3 min read

Road Trip to Reclamation

On being—and feeling—miraculous.

This, I reminded myself, crying myself to sleep last month, scared and disoriented the second night I illegally slept in an RV—as it’s illegal to sleep in an RV parked on a street in most places, and in the entire state of California—This is the most intense version you’re going to do of this.

There are much more intense versions, in much less safe places.
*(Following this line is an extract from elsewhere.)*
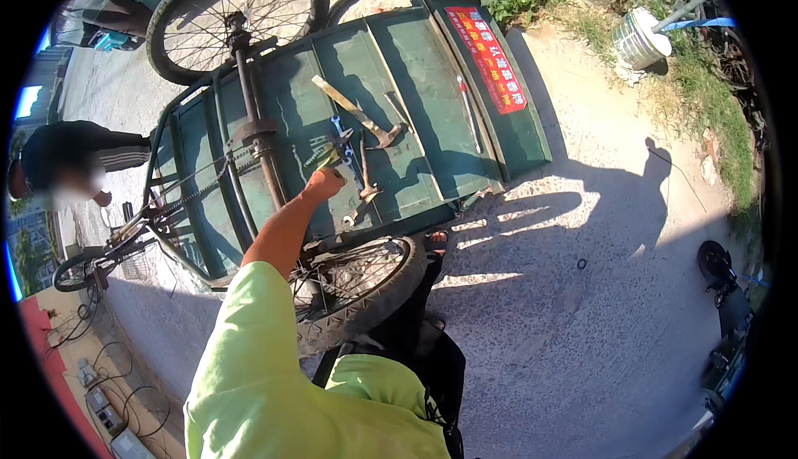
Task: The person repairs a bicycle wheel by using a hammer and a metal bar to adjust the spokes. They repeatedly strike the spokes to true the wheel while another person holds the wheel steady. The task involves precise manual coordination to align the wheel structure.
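Outdoor roadside spot: rough pavement [532, 351], grassy verge [725, 168]

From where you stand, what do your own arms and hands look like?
Only the left hand shows; the right hand is out of view. It is bare, with no glove, and I see no watch or band on the forearm. The loose, plain sleeve is bright lime-yellow and ends near the elbow. No cables run along it.

Red sign [487, 58], yellow and white printed characters, on green cart panel [525, 142].
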The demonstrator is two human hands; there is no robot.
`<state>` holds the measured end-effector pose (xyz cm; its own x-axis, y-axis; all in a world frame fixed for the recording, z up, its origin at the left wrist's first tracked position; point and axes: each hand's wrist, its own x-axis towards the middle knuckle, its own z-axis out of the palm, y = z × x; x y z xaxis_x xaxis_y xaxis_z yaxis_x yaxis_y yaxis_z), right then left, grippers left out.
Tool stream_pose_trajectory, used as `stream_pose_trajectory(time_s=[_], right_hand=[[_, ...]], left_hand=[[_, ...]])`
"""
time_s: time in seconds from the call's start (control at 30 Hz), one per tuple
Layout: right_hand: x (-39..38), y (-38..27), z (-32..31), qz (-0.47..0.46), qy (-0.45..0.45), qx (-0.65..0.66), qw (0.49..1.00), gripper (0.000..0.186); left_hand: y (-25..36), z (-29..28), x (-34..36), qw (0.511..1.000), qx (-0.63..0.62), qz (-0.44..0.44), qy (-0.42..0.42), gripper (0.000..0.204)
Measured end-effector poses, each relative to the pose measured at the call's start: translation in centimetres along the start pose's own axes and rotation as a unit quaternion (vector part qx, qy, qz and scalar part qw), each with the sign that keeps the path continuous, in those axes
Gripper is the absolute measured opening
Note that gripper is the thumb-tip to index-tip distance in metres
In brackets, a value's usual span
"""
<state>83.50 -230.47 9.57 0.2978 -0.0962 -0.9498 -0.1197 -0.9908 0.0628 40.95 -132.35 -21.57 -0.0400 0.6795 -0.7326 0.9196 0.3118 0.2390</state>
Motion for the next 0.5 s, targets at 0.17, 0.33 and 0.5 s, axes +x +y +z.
stream_pose_trajectory(time_s=[0.17,0.33,0.5], right_hand=[[-1.2,-8.7,-0.1,-0.034,-0.013,-0.059,0.998,0.028],[-3.1,-15.4,-1.6,0.155,0.017,0.308,0.938,0.025],[-1.7,-15.1,-12.0,0.237,-0.006,0.367,0.900,0.022]], left_hand=[[2.3,2.4,9.0,0.979,-0.015,-0.118,0.165,0.043],[6.6,3.2,12.8,0.907,-0.256,-0.257,0.212,0.047],[2.8,6.4,14.7,0.816,-0.350,-0.383,0.254,0.043]])
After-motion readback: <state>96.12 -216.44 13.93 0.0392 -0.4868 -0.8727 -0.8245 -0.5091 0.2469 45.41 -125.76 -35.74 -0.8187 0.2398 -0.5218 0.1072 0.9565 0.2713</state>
I wasn’t parked far from where I’d lived for the last two and a half years, in two different expensive apartments, in a county where the most expensive home that had sold the year prior was $28,100,000 and had, according to the listing, “off-street parking for 30 cars.” I lived, and was parked, in the next town over, where crime was low but cop-calling was probably high, and after the third night I slept there, instinctively curling myself into a ball in the dark when I heard the person whose property I was in front of bring out their garbage cans, scared that if I moved they might hear or see something and report me, it was clear that this level of rogue RV living was not what I wanted if I could avoid it, which, fortunately for me, I still could.

I headed south to Santa Cruz. I got to the redwood RV resort in the dark, but still managed to back into my first back-in spot (reader, they are all, they are always, back-in spots), where for $70 I could not just spend the night securely but could plug into power and water and a sewer, all of which I had also not done before but, being familiar with both plugs and hoses, figured out the first two in a matter of seconds. The sewer hookup I waited to do until daylight, and until, as it happened, a very butch lesbian pulled into the spot across the way in an RV longer and taller than many houses, and to whom I sauntered up directly and asked for help.